TASK DESCRIPTION – Look through the data below. Collect every line where the word "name" occurs.
:: RECORDS FOR PROCESSING
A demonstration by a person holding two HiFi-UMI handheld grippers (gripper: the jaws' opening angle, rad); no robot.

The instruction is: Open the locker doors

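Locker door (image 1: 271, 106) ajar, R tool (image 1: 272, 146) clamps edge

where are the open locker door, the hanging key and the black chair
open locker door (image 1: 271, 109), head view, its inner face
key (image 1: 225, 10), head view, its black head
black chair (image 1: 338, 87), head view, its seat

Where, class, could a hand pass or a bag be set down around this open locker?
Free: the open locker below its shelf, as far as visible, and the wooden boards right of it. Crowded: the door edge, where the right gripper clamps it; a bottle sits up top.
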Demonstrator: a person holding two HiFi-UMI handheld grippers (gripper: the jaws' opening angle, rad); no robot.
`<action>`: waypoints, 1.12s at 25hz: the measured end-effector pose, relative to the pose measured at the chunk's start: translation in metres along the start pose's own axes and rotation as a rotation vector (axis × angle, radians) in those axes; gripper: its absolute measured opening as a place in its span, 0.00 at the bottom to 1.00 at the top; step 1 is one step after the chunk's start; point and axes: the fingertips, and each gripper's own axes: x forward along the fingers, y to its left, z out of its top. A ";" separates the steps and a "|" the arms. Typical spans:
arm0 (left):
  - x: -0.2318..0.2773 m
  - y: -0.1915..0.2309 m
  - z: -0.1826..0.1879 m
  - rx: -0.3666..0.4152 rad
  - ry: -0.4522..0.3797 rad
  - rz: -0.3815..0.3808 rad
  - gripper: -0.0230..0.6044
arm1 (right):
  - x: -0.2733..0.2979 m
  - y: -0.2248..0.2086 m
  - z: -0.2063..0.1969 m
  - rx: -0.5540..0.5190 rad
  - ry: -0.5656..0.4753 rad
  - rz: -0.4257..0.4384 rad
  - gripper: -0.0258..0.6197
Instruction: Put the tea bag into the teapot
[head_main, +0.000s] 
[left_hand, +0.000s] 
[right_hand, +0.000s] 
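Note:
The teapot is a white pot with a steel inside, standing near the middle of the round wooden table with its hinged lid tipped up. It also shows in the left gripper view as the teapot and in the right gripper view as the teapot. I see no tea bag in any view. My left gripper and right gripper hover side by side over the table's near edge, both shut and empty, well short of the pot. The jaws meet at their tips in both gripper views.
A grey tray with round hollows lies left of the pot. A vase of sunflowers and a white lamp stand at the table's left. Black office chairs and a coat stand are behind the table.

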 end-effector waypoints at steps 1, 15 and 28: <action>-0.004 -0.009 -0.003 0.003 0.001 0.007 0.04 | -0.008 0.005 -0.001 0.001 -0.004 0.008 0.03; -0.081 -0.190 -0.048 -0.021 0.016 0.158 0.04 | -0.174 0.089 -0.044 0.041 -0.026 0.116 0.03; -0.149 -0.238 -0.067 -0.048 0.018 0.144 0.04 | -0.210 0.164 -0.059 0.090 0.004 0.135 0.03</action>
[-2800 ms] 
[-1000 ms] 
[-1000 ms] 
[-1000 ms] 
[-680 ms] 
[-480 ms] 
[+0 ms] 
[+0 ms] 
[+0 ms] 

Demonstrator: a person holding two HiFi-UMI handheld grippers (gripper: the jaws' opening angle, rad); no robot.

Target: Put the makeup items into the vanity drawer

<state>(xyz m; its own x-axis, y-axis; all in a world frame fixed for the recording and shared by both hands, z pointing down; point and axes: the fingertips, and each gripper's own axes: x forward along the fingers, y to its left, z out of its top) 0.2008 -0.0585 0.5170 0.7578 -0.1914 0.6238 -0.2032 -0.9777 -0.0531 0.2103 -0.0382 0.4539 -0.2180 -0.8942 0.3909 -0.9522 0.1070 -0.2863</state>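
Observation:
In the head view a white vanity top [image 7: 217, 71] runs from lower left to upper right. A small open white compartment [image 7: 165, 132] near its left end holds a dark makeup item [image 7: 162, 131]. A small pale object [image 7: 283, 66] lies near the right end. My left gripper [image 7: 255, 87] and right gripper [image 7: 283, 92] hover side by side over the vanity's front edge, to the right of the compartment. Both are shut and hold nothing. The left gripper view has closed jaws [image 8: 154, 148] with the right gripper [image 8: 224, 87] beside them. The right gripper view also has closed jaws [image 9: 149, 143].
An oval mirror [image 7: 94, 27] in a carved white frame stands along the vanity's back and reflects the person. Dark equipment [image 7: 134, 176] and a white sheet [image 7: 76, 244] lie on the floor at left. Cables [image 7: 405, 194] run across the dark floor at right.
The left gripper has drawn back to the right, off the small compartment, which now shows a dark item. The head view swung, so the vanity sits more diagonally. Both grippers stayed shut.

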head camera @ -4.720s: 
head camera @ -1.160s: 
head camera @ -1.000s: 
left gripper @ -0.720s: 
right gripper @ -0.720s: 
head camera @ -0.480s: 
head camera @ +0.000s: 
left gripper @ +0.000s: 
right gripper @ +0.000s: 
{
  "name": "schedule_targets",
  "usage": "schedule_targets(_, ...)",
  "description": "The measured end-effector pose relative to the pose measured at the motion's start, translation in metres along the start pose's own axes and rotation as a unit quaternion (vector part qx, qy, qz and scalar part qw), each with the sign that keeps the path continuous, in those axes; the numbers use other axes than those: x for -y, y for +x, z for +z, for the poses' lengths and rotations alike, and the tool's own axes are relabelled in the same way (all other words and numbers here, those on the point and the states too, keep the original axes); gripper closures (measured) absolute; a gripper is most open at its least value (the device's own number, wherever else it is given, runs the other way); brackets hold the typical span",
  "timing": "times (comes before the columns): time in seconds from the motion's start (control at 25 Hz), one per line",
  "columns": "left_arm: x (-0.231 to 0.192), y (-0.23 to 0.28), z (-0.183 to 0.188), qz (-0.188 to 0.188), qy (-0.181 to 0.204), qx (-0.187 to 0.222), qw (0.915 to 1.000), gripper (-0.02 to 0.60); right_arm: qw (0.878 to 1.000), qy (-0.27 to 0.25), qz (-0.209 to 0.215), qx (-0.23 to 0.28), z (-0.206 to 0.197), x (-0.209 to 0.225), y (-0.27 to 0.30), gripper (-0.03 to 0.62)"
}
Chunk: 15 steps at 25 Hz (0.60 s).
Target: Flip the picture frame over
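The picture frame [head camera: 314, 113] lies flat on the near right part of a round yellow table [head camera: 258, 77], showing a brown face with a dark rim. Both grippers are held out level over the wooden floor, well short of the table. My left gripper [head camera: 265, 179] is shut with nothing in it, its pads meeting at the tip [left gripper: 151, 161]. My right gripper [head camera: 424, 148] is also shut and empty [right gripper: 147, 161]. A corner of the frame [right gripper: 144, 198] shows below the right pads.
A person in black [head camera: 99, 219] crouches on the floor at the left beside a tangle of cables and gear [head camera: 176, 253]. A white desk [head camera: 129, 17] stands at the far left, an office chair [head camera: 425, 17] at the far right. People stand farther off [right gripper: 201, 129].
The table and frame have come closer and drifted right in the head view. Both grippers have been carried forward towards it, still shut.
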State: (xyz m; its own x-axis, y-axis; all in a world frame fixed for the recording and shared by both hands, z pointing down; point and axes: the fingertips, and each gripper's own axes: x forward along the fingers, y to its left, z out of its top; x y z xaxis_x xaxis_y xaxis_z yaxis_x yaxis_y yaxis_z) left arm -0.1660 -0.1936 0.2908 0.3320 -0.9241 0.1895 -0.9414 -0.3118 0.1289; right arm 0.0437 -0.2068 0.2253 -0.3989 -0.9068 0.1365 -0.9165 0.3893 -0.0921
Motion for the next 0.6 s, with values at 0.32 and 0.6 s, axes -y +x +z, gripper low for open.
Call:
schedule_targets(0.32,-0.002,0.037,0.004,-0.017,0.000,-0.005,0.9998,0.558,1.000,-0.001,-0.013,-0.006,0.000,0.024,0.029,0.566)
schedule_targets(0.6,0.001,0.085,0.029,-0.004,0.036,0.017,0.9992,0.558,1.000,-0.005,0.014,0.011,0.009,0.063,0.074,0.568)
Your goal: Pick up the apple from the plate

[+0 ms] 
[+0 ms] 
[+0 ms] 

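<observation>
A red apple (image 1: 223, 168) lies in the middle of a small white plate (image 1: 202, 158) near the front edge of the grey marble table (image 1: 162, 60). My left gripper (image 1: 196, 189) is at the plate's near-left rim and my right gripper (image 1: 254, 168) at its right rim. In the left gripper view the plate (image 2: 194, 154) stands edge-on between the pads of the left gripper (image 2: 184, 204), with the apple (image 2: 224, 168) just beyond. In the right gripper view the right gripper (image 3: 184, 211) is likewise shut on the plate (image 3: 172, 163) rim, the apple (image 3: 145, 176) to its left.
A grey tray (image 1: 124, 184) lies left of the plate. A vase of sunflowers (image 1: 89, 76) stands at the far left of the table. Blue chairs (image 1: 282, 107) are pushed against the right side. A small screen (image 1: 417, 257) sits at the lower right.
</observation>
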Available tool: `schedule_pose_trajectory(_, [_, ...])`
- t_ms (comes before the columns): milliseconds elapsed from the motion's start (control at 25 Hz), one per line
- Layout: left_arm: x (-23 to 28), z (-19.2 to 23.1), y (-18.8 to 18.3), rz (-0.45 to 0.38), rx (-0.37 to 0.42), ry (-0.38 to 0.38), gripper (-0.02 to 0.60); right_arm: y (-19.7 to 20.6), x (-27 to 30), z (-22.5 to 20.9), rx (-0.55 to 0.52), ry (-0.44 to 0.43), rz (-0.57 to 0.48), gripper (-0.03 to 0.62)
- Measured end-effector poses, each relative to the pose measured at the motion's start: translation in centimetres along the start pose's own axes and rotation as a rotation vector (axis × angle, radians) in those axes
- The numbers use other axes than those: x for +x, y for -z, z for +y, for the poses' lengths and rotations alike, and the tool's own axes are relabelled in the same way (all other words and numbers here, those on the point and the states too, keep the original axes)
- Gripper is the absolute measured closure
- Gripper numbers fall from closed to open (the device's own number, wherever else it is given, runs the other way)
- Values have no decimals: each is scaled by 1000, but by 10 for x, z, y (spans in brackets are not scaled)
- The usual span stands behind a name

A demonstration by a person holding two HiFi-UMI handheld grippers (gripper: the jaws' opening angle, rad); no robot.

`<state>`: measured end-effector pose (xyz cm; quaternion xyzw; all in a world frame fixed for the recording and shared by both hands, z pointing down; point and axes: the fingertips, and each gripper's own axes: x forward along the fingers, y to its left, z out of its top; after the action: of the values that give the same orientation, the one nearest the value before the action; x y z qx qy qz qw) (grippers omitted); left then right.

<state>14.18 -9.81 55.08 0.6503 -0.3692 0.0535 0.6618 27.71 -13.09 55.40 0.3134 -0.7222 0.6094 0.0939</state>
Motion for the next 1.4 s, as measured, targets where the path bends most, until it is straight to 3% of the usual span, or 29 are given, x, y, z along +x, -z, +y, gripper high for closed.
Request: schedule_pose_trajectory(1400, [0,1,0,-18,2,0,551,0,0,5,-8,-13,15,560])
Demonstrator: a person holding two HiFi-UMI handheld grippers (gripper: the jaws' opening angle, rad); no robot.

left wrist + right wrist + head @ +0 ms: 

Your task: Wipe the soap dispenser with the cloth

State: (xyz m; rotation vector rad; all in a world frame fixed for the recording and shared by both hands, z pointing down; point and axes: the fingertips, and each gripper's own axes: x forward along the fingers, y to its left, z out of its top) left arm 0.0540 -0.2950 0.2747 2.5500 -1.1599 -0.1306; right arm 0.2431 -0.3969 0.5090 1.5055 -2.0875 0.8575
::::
RESPONSE –
  "name": "schedule_targets",
- The usual span stands behind a name

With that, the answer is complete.